* [WORK TO COMPLETE]
Would you print the records below from the first line through the line containing "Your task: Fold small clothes", skipping the pictures?

Records excerpted from a collection
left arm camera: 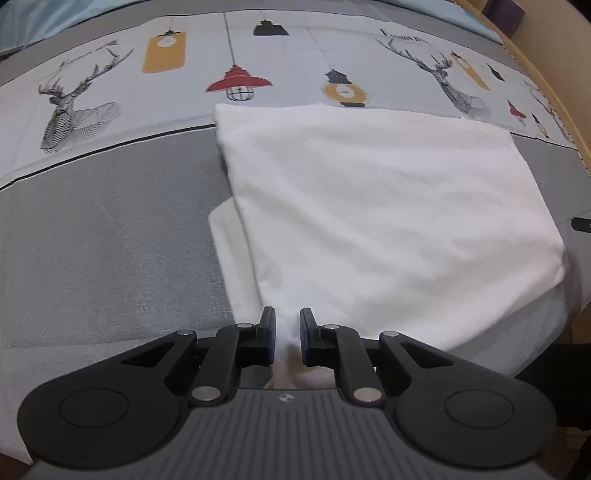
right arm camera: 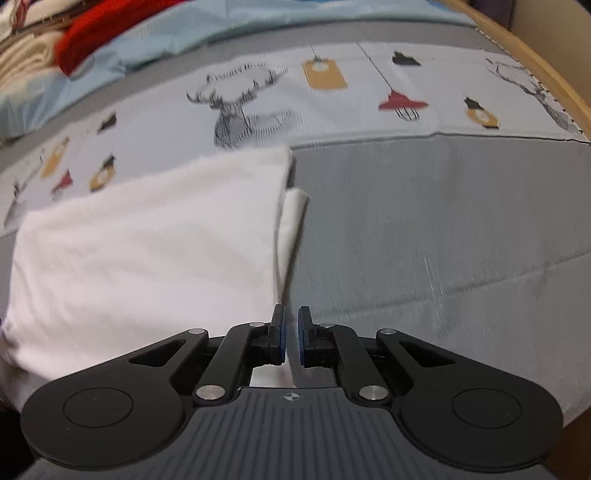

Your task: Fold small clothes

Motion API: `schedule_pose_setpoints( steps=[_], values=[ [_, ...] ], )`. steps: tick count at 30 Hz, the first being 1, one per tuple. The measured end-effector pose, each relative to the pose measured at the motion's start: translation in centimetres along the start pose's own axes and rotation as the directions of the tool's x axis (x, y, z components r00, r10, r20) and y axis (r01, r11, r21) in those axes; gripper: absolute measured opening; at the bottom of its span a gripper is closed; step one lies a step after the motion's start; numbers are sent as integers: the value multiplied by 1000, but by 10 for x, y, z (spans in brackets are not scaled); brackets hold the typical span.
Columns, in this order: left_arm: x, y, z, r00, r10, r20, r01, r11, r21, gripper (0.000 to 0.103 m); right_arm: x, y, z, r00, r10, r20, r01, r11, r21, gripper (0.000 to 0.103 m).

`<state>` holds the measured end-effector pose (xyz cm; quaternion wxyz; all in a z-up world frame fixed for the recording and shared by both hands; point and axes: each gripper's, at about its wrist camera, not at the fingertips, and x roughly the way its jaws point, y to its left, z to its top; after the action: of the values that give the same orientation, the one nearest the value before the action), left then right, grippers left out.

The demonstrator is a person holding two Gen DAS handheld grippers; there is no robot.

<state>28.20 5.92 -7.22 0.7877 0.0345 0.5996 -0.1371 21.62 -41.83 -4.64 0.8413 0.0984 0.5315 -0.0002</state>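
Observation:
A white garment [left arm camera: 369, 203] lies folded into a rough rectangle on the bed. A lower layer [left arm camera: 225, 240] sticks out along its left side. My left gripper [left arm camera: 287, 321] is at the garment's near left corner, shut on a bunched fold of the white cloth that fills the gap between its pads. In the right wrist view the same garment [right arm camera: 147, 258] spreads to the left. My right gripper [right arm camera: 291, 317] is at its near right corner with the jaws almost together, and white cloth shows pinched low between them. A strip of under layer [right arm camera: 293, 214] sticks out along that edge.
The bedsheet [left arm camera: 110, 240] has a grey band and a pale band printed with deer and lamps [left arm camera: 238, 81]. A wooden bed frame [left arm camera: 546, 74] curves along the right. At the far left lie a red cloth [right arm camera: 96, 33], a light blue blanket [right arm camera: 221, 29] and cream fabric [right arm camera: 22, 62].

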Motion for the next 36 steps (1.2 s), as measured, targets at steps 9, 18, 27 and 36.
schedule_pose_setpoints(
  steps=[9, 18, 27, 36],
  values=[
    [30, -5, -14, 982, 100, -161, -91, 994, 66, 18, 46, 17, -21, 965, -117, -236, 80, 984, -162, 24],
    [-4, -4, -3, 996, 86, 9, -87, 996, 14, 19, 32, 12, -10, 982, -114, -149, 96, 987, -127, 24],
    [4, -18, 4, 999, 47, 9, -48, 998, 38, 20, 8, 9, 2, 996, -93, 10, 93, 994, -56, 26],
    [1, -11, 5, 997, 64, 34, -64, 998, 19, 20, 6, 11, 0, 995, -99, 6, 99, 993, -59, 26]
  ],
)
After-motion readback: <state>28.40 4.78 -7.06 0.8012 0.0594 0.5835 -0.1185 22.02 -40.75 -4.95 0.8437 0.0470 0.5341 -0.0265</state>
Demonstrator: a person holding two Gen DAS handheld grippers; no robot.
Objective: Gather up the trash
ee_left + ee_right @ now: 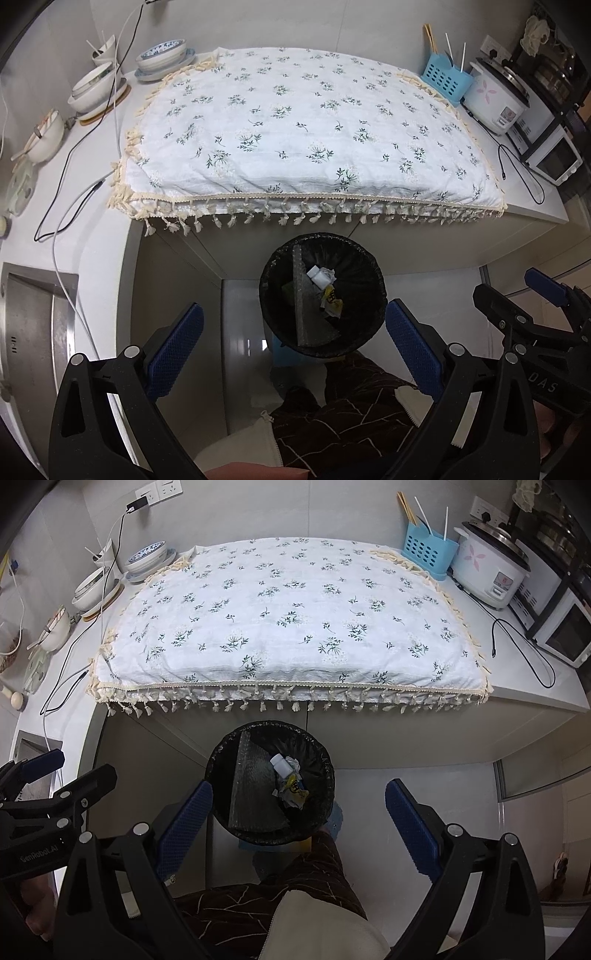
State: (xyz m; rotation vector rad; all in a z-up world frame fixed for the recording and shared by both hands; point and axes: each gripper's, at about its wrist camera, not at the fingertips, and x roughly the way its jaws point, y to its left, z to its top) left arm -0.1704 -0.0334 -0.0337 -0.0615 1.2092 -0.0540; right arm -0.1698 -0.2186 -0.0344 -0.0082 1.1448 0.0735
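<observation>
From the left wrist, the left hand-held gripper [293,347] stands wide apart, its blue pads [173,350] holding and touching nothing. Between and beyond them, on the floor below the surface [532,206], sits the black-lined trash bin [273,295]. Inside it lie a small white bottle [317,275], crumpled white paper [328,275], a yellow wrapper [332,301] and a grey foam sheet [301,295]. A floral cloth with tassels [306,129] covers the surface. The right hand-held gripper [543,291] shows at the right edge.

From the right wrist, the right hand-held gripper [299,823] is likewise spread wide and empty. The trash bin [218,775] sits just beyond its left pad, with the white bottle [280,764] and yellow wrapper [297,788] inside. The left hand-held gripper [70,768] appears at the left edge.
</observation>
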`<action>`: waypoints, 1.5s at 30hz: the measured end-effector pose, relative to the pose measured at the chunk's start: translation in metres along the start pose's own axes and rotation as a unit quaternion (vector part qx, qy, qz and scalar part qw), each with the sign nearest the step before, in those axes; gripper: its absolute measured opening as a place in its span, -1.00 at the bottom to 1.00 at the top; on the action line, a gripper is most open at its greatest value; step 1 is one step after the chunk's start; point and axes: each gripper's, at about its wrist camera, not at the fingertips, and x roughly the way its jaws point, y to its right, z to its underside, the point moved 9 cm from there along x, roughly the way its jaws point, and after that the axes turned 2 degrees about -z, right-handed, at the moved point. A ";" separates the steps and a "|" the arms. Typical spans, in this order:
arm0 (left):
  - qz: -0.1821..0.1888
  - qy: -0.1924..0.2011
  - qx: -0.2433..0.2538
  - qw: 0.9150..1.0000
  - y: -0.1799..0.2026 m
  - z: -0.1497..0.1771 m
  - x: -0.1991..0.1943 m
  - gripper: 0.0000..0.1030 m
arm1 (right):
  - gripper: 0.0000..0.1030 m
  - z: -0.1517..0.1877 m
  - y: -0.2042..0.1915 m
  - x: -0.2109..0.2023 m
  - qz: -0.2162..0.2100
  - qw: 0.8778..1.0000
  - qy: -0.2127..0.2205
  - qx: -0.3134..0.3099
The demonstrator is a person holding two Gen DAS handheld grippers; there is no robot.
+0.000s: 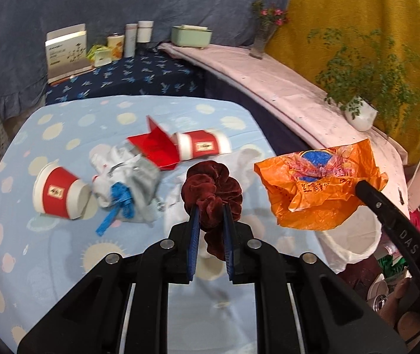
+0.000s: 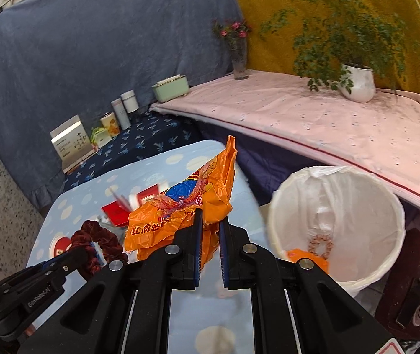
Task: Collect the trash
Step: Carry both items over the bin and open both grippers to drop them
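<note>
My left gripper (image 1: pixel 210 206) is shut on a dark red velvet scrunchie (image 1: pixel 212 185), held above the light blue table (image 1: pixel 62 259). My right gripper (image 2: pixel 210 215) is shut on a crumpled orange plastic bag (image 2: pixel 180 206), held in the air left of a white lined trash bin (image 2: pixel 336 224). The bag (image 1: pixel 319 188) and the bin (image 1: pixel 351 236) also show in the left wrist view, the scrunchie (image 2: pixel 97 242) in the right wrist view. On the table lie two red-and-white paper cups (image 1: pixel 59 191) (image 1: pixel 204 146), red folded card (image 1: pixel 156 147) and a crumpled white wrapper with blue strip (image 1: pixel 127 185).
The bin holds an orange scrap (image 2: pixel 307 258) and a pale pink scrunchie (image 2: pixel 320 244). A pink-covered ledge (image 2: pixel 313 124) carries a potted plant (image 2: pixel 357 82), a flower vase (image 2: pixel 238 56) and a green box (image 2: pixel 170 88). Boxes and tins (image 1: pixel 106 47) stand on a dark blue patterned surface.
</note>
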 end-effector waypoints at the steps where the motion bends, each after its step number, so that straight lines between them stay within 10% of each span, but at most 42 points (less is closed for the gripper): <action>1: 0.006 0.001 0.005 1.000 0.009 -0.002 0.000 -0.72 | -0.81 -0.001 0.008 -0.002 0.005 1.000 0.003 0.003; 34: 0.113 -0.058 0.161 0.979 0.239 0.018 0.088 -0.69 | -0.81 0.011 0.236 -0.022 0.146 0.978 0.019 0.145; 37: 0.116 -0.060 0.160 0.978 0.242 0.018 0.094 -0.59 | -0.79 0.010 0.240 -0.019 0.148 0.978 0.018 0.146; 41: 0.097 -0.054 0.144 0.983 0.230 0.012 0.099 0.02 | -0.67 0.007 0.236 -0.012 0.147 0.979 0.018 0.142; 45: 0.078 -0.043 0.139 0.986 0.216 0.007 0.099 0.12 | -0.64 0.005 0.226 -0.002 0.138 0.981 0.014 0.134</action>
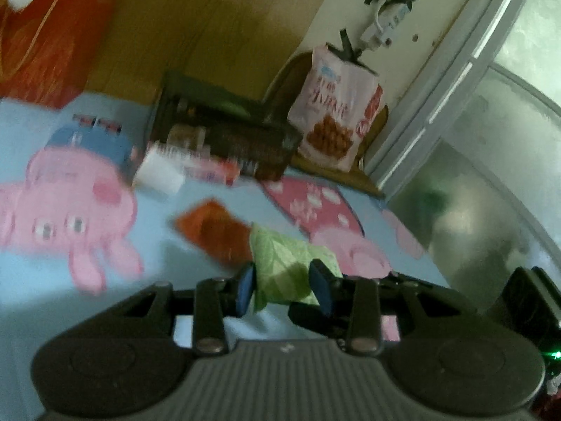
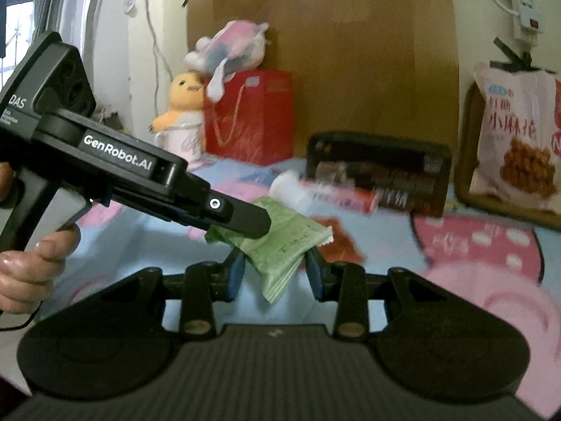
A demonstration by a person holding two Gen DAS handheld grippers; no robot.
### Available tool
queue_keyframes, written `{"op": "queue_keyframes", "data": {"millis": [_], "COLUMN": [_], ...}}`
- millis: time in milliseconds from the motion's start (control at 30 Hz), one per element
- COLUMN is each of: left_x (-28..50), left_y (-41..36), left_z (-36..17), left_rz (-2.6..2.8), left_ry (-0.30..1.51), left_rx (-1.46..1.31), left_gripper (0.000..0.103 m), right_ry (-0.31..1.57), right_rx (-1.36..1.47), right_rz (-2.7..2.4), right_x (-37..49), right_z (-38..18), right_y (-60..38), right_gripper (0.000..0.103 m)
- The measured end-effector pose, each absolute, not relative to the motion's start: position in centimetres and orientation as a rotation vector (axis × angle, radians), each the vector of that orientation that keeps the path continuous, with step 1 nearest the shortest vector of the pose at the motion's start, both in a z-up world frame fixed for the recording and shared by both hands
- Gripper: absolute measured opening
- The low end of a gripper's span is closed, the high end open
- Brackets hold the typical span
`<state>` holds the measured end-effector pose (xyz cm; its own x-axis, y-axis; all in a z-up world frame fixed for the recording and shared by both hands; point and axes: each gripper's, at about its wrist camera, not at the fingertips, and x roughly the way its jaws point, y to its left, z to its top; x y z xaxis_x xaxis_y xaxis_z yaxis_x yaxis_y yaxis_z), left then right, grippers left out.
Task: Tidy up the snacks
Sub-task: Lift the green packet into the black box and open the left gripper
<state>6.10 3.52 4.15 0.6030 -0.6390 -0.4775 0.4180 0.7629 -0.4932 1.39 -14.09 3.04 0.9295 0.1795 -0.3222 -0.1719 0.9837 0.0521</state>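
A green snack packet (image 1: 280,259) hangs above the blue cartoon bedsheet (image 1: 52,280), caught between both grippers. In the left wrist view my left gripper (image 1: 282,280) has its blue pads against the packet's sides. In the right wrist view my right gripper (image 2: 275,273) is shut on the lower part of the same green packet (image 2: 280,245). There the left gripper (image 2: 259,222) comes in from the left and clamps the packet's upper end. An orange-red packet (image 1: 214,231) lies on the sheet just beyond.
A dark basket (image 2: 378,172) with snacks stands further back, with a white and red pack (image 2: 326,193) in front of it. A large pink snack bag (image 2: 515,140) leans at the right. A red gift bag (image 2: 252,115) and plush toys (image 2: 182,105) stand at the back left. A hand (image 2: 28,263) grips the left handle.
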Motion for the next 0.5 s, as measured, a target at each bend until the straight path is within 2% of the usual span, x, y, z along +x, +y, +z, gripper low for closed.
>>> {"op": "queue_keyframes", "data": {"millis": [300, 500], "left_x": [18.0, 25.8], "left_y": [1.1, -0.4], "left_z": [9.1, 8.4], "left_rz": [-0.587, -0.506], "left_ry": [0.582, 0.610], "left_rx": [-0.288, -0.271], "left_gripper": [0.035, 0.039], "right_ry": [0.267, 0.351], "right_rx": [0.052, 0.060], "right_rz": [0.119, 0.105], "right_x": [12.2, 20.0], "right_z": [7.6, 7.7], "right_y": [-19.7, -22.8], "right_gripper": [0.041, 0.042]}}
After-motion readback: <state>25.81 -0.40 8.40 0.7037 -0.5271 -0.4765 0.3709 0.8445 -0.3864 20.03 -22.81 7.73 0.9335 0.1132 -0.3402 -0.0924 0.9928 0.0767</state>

* [RESPONSE BELOW]
left arm camera: 
right arm camera: 

Your task: Fold small clothes

What this exercise required is now done.